Republican David Gould, chair of the Legislature, voted in favor of the resolution to fund the program. Gould said this morning that the technical glitch that locked McNabb-Coleman out of voting was quickly fixed. He added that he considered it likely that funding for the program would be reconsidered at the Legislature’s next monthly meeting, April 25.

Cleckner of FLI said she was traveling and would not be available for comment until next week. 

Giannettino, who is running for mayor of Auburn in November, noted that the decisive vote was taken without debate.

Jimmy Giannettino

“If the legislators actually did their jobs, legislated and governed and talked about things, we’d know what the issue was,” he said. “I have to assume that this has to do with the fact that watershed monitoring has pointed to agriculture as being the chief source of pollution in the lake.”

Giannettino said Halfman’s talk at the OWLA symposium earlier this month might have been a trigger. “He (Halfman) was probably the most direct that he’s ever been, saying, ‘You need to do something and do it now.’”

Last September, the state Department of Environmental Conservation (DEC) and the Department of State (DOS) approved the Owasco Lake Watershed Nine Element Plan for Phosphorus Reduction (9E Plan).

That report estimated that the 90 percent of the lake’s phosphorus load came from land dedicated to “cultivated crops” or “hay/pasture.”

Owasco Lake’s Nine Element Plan provided estimates of the lake’s phosphorus load from the landscape.

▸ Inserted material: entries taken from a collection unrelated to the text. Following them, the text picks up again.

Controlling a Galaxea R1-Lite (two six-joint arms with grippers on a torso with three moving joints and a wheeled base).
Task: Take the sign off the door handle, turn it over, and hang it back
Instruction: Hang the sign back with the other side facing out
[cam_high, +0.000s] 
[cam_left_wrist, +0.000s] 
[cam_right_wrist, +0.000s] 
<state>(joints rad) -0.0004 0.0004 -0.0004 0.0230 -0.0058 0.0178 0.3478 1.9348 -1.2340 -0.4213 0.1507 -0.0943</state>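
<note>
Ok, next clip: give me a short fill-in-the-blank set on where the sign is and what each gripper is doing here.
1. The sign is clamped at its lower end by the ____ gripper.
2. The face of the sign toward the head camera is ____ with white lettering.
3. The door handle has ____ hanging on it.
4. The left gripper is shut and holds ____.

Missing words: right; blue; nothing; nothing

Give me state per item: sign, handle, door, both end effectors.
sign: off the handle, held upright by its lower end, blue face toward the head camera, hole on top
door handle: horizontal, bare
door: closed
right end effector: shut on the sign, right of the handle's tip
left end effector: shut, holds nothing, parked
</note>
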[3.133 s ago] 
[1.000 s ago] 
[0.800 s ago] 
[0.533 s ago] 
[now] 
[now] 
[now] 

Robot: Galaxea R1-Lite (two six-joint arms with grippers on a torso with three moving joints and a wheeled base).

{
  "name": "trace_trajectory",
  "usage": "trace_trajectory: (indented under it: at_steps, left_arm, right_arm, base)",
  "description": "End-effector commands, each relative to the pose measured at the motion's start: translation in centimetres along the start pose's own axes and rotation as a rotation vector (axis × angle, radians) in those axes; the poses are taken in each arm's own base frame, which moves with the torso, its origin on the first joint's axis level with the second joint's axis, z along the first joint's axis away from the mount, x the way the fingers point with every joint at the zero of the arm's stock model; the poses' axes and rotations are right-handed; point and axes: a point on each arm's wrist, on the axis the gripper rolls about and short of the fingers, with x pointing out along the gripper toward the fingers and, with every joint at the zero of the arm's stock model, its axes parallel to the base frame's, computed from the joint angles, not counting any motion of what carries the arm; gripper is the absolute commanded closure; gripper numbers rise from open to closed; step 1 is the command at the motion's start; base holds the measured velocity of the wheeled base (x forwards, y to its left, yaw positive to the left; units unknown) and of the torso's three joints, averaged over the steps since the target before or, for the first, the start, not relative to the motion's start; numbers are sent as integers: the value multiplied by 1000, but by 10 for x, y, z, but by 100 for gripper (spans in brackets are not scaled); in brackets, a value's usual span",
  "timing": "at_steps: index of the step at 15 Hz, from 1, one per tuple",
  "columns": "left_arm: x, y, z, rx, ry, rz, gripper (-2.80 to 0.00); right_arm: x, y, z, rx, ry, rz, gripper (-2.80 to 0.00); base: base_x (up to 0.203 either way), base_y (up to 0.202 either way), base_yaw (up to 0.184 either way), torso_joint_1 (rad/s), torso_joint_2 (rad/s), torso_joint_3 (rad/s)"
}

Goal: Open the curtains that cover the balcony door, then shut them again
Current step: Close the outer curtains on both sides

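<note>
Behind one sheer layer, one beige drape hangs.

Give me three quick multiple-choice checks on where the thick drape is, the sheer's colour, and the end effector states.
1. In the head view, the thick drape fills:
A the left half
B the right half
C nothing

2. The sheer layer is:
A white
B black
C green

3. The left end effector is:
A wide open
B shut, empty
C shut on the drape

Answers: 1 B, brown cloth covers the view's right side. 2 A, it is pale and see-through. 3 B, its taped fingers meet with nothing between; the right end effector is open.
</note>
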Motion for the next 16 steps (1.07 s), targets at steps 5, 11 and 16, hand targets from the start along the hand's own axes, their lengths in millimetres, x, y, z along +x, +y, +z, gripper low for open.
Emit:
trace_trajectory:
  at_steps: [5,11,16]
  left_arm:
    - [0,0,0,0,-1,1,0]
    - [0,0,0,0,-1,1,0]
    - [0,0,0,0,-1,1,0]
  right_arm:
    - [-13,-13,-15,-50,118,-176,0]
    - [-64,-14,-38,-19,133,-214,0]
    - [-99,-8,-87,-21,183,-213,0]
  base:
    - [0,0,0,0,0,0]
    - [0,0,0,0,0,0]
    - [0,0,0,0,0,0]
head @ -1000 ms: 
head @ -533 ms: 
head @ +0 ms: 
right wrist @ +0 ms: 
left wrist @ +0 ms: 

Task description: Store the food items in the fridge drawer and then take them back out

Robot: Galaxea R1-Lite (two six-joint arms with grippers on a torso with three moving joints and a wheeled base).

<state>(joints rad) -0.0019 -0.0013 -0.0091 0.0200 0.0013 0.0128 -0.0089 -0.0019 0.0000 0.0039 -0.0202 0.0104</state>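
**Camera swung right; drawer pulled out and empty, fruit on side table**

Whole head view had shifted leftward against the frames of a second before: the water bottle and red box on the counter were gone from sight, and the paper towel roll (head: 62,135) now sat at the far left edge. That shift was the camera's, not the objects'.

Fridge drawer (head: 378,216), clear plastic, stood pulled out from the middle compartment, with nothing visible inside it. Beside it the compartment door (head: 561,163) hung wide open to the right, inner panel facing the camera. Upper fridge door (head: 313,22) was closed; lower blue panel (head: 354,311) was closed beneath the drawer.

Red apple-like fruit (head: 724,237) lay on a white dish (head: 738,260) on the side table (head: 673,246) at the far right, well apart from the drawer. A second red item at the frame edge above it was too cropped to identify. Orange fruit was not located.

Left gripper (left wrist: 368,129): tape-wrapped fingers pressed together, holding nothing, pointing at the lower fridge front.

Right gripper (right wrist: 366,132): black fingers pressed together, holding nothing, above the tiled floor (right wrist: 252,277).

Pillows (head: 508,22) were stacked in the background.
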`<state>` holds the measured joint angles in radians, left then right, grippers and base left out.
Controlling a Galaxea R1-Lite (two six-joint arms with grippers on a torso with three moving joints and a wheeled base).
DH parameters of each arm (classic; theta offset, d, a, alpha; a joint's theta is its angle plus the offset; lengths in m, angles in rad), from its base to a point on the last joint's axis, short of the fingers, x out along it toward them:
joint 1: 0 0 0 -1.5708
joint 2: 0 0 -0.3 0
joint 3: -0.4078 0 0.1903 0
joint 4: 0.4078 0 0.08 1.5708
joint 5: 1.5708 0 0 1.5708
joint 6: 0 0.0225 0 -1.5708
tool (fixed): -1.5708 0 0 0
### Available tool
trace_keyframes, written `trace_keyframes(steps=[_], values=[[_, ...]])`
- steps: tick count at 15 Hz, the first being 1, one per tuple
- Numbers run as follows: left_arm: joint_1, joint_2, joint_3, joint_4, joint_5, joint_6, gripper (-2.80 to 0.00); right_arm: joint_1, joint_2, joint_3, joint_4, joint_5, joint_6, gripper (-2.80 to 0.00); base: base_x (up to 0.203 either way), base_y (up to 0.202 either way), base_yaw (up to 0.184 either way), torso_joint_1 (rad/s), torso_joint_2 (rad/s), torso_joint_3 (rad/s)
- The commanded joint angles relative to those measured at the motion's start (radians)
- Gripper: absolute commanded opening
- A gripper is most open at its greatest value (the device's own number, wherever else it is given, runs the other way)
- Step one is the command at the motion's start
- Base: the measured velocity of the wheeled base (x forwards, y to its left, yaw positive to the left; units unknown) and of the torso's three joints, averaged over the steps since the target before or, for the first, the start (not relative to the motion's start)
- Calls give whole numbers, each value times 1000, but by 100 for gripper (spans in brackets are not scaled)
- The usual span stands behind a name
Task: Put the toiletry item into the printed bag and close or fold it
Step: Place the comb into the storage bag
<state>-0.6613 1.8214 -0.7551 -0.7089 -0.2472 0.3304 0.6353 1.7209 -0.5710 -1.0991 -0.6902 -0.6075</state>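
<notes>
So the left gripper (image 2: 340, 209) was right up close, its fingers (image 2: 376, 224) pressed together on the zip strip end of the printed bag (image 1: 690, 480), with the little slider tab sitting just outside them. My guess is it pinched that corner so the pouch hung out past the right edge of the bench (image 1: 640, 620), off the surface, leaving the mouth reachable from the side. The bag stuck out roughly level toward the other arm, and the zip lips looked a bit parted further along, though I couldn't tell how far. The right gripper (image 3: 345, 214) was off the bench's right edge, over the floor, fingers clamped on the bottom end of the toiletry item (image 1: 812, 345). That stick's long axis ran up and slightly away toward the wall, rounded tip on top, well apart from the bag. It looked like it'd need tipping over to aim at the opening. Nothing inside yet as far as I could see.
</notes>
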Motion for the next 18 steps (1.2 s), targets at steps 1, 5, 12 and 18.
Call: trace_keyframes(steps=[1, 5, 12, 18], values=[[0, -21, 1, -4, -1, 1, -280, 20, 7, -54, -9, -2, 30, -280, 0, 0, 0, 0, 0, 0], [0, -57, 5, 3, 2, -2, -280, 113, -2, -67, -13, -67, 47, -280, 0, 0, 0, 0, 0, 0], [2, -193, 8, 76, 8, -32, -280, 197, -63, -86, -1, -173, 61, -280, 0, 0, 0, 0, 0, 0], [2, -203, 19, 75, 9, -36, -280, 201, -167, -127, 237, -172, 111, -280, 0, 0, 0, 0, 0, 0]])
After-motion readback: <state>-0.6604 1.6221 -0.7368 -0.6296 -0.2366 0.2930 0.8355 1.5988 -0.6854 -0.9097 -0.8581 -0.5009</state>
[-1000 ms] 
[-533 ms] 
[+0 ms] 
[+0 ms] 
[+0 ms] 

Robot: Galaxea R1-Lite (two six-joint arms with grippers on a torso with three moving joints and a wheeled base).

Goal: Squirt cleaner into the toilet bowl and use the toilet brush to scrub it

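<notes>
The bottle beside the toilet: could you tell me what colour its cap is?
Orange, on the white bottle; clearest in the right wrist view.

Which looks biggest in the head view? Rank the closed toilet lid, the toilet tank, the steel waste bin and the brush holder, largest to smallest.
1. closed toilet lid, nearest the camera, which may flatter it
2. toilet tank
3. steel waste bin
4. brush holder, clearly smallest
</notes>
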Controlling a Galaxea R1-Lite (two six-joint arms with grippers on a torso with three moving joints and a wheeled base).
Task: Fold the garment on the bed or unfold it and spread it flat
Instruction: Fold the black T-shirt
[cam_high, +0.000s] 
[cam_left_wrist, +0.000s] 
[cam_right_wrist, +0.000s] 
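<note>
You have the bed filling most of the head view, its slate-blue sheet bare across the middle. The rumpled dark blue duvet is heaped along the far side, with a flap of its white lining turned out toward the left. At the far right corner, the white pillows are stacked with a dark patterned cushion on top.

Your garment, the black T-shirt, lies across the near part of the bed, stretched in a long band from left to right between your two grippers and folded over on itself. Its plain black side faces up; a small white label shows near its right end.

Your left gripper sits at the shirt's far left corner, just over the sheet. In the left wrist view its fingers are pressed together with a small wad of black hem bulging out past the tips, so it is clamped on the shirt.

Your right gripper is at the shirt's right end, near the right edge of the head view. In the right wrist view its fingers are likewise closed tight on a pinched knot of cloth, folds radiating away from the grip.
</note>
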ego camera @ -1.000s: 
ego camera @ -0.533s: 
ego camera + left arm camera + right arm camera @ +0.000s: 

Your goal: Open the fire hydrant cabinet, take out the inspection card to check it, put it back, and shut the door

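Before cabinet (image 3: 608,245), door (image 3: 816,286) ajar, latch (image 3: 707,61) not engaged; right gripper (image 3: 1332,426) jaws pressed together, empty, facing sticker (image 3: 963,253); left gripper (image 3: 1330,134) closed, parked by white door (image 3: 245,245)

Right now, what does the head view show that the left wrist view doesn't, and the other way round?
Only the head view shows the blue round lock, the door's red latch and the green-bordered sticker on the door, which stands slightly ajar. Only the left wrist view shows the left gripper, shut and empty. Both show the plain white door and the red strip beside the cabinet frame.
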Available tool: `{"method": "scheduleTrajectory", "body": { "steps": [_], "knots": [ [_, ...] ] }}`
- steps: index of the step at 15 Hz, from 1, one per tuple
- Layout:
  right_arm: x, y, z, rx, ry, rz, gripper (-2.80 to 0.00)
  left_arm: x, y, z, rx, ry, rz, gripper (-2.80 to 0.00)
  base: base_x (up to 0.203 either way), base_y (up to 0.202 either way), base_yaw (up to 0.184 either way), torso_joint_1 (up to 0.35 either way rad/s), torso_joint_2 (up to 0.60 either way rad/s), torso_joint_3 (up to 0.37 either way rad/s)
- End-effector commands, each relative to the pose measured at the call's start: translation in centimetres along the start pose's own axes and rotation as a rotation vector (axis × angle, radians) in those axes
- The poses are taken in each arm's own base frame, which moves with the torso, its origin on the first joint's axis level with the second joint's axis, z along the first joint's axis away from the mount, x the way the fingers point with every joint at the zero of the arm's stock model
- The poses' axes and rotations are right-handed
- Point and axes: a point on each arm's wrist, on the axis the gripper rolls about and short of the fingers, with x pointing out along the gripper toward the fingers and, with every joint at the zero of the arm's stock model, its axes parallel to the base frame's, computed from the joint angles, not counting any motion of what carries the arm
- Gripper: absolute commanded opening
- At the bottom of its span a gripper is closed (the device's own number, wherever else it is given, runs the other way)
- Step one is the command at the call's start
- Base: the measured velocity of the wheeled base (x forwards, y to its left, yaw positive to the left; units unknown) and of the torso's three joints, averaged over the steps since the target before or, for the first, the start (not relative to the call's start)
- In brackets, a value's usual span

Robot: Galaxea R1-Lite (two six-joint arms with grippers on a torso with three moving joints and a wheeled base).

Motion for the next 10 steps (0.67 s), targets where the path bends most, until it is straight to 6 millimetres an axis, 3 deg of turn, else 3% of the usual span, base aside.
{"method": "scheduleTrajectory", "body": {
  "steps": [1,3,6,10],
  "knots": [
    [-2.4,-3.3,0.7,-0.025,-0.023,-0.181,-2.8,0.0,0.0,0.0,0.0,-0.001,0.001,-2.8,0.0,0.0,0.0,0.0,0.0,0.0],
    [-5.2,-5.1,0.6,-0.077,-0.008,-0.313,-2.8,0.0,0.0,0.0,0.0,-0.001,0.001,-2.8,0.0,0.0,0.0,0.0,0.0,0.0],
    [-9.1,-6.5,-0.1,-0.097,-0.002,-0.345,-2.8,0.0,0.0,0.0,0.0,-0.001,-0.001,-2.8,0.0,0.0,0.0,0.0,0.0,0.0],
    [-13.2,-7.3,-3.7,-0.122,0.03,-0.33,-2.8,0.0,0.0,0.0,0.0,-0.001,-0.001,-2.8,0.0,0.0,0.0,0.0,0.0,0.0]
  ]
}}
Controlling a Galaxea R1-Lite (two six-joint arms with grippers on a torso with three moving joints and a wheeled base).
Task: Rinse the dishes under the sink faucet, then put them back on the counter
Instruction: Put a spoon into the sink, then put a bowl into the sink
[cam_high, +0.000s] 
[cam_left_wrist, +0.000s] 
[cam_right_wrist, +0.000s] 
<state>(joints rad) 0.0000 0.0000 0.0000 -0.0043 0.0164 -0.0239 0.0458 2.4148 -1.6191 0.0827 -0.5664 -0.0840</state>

The 9E report cited Halfman’s monitoring results and noted that Cayuga County had supported it since 2011. The report said the monitoring program had been expanded several times with the introduction of drones and a robotic buoy to track water temperatures and dissolved oxygen concentrations.

Owasco’s robotic buoy.

Elizabeth Moran, president of Ecologic LLC and drafter of the 9E report, said in an email to WaterFront: “Absolutely no reason to undermine this (monitoring) effort.”

Giannettino criticized the state for “abdicating responsibility for water quality” by shifting the burden to local governments. “This isn’t just Owasco Lake, this is a Finger Lakes problem,” he said of the toxic blooms fed by farm-sourced nutrients.

Meanwhile, the state Department of Health has taken heat from various groups lately over its failure to promptly consider revised Owasco Lake Watershed Rules and Regulations that were transmitted to it 28 months ago. The revisions were prepared by the OLWMC.

In February, state Sen. Rachel May (D-Syracuse) wrote the DOH to urge them to expedite approval of the proposed rules and regulations, which could give local officials stronger enforcement powers.